Update: I strongly recommend Carl of NOFP's roundup post on the German elections. There's plenty there!

For those who are interested, Spiegel has a pretty good article in English about the possibility for various party coalitions. The bottom line is that neither of the two main parties in Germany (CDU/CSU or SPD) is in a strong position:
...this means that in the next German parliament, or Bundestag as it is called here, the Christian Democrats will have slightly more seats than the Social Democrats, with 225 and 222 seats respectively. The FDP will have 61, the Left Party 54 and the Greens 51.

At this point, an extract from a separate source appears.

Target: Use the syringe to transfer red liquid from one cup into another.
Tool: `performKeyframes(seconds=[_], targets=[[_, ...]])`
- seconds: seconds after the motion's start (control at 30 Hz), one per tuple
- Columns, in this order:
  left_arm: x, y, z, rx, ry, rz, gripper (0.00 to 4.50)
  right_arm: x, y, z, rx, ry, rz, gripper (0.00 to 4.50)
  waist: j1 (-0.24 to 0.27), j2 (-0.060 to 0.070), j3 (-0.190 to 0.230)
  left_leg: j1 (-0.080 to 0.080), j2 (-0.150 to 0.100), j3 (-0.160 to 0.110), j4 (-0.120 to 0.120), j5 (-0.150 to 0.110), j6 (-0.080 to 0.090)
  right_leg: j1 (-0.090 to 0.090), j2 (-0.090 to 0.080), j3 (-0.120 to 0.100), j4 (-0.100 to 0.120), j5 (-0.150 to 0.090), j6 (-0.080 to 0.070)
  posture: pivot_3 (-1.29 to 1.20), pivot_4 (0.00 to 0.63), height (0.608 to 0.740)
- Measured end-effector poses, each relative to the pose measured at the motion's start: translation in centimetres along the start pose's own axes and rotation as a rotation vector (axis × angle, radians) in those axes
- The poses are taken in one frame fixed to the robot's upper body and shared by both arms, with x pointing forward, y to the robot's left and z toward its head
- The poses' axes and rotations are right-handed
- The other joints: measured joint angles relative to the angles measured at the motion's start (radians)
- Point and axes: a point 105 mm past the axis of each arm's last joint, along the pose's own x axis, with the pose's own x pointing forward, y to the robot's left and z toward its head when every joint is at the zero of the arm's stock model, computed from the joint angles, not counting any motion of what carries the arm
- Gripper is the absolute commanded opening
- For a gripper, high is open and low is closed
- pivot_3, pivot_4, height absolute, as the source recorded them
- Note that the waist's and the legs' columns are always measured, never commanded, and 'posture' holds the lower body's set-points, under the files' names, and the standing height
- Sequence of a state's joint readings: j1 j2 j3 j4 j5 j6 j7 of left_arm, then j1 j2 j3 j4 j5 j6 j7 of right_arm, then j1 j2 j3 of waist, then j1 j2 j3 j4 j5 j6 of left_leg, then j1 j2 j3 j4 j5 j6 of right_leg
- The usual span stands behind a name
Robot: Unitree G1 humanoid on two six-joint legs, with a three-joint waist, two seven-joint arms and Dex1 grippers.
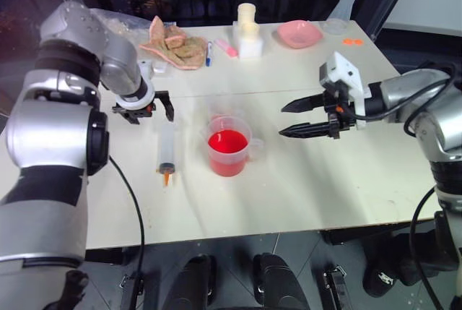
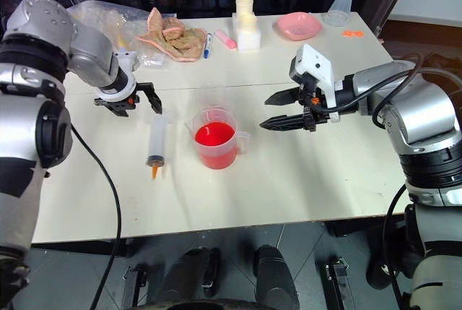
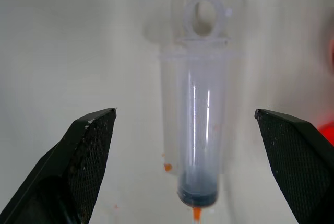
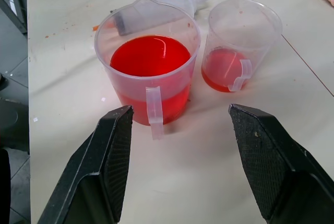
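Left of centre in the head view, our left gripper (image 1: 144, 110) hangs spread wide just above the plunger end of the syringe (image 1: 167, 152), which lies flat on the table (image 1: 325, 180), orange tip toward the lower edge. The big cup (image 1: 229, 145) of red liquid (image 1: 227, 141) stands just right of it; the smaller cup (image 4: 241, 44) sits behind. Our right gripper (image 1: 309, 116), fingers apart and empty, hovers at centre right. Risk as we judge it: the round barrel rolls out of a closing pinch, or gets nudged into the full cup.
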State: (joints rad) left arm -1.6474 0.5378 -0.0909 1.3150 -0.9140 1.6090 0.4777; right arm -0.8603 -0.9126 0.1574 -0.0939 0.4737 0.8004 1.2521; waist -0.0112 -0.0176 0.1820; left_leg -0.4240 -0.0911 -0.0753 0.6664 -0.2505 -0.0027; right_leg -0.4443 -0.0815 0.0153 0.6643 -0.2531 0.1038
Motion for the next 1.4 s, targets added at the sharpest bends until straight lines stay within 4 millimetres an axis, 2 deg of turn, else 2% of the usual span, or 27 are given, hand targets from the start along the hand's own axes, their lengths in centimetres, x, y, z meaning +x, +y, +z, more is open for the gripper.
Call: performKeyframes(seconds=[0.1,0.27,0.47,0.73,0.9,1.0,1.23,1.4], targets=[[1.0,-0.1,-0.9,-0.01,0.062,0.005,4.46,0.0,0.0,0.0,0.0,0.0,-0.003,3.04,-0.001,0.0,0.0,0.0,0.0,0.0,0.0,0.0,0.0,0.0,0.0,0.0,0.0,0.0,0.0,0.0,0.15,0.74],[1.3,0.2,-0.9,-0.021,0.056,0.006,4.46,0.0,-0.1,0.0,0.001,0.0,-0.01,3.04,0.0,0.0,0.0,0.0,0.0,0.0,0.0,0.0,0.0,0.0,0.0,0.0,0.0,0.0,0.0,0.0,0.15,0.74],[3.7,0.0,-1.4,-0.023,0.063,-0.01,4.46,0.0,0.0,0.0,0.002,0.003,-0.015,3.04,0.001,0.0,0.0,-0.001,0.0,0.0,0.001,0.0,-0.001,0.0,0.0,0.0,0.001,0.0,0.0,0.0,0.15,0.74],[6.2,-0.1,-1.0,-0.068,-0.01,-0.014,4.46,-0.1,0.2,-0.3,0.017,0.015,-0.028,3.04,0.001,0.0,0.0,-0.001,0.0,0.0,0.001,0.001,-0.001,-0.001,0.0,0.0,0.001,0.0,0.0,0.0,0.15,0.74],[6.4,-0.1,-0.7,-0.079,-0.044,-0.008,4.46,-0.2,0.4,-0.2,0.014,0.011,-0.03,3.04,0.001,0.0,0.0,0.0,0.0,0.0,0.001,0.001,-0.001,0.0,0.0,0.0,0.001,0.0,0.0,0.0,0.15,0.74],[6.6,-0.1,-0.5,-0.084,-0.068,0.006,3.72,-0.2,0.6,-0.3,0.026,0.02,-0.026,3.04,0.002,0.0,0.0,0.001,0.0,0.0,0.001,0.001,-0.002,0.001,0.0,0.0,0.002,0.0,0.0,0.0,0.15,0.74],[6.8,0.8,-0.5,-0.105,-0.095,0.021,1.62,-0.7,0.4,0.0,0.015,0.013,-0.05,3.04,0.005,0.0,-0.001,0.003,0.0,0.0,0.001,0.001,-0.002,0.002,0.0,0.0,0.002,0.001,0.0,0.0,0.15,0.74],[6.3,1.0,-0.6,-0.134,-0.111,-0.015,1.52,-0.7,0.4,0.0,0.014,0.013,-0.051,3.04,0.003,0.0,0.0,0.002,0.0,0.0,0.001,0.002,-0.002,0.001,0.0,0.0,0.002,0.001,0.0,0.0,0.15,0.74]])
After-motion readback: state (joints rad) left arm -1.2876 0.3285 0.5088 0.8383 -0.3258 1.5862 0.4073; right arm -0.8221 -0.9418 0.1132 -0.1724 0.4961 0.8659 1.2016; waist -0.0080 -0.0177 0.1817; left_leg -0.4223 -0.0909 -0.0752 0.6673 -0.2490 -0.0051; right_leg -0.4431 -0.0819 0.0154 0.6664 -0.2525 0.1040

The vote percentages are even tighter, with the CDU/CSU getting 35.2 to the SPD's 34.3. (Leipzig hasn't voted yet.) In order to get the chancellorship, either Merkel or Schroeder needs a majority. This can only be done by an alliance between the two big parties or by forming a coalition with two of the smaller ones. If you arranged them on a right - left spectrum, the parties would be listed as FDP, CDU/CSU, SDP, Greens and Left Party. So you can see that there is no natural alliance between three parties unless it is SDP, Greens and the Left Party.

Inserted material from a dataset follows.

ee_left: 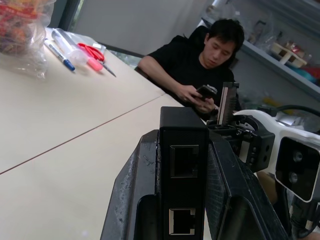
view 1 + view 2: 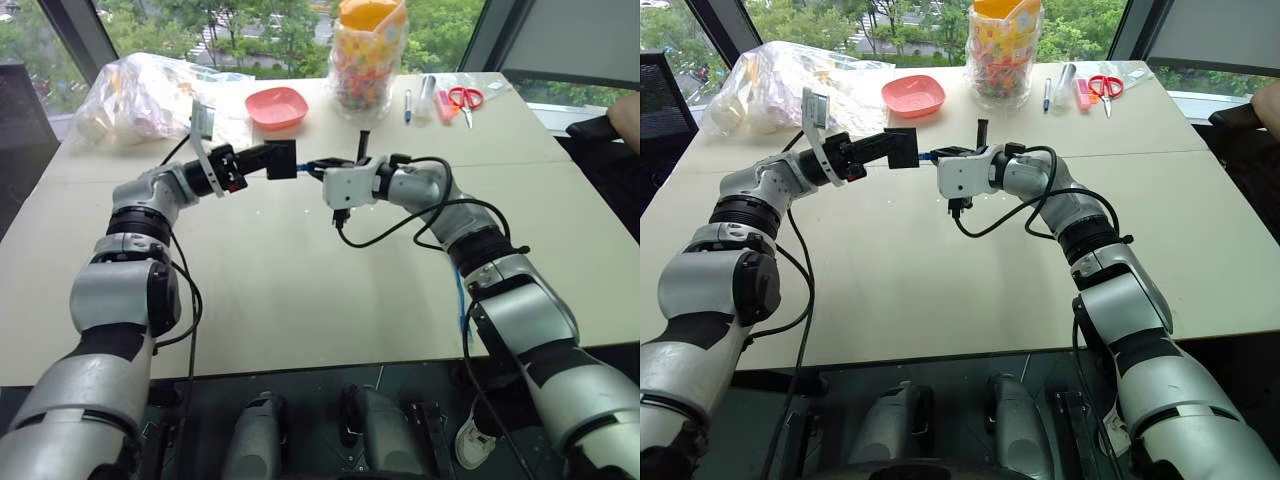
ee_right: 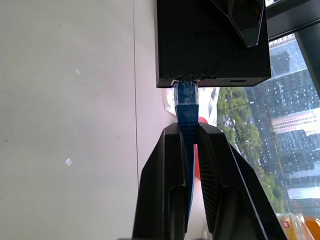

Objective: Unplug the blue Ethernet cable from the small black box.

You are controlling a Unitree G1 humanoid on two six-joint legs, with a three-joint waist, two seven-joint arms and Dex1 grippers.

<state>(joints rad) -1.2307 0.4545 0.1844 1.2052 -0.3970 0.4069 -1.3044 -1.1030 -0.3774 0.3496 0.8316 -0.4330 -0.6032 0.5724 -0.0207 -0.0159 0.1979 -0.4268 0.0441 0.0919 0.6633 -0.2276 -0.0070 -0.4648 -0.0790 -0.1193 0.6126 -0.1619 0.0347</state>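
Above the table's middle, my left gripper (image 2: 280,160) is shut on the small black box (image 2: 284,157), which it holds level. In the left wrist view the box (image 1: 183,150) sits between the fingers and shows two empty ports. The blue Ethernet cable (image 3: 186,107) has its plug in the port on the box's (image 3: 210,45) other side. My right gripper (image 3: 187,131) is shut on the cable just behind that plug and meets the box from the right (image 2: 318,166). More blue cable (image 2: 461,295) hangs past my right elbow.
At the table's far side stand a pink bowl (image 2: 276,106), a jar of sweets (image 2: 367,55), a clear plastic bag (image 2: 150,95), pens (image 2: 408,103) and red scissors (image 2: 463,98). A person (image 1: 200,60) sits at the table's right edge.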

In this situation, the Left party gains an extraordinary amount of power to dictate policies. Stoiber of the CSU wants to pick up the Greens, but this seems unlikely. In some ways the Greens are more left than the Left party. They have a strong bias toward environmentalist wishful thinking. For example, they are still insisting that all of Germany's nuclear power plants be closed while disregarding totally the pressure on Germany generated by the Kyoto Economic Suicide Pact.

If the CDU and the SPD make a deal, Schroeder will insist upon retaining the chancellorship. This is, however, probably what will happen. Schroeder will then be immune to pressure from the Greens and the Left and probably will be able to continue his program of moderate reforms that have had little effect. The SDP had been allied with the Greens, and it is probable that partnership has gone as far as it can go.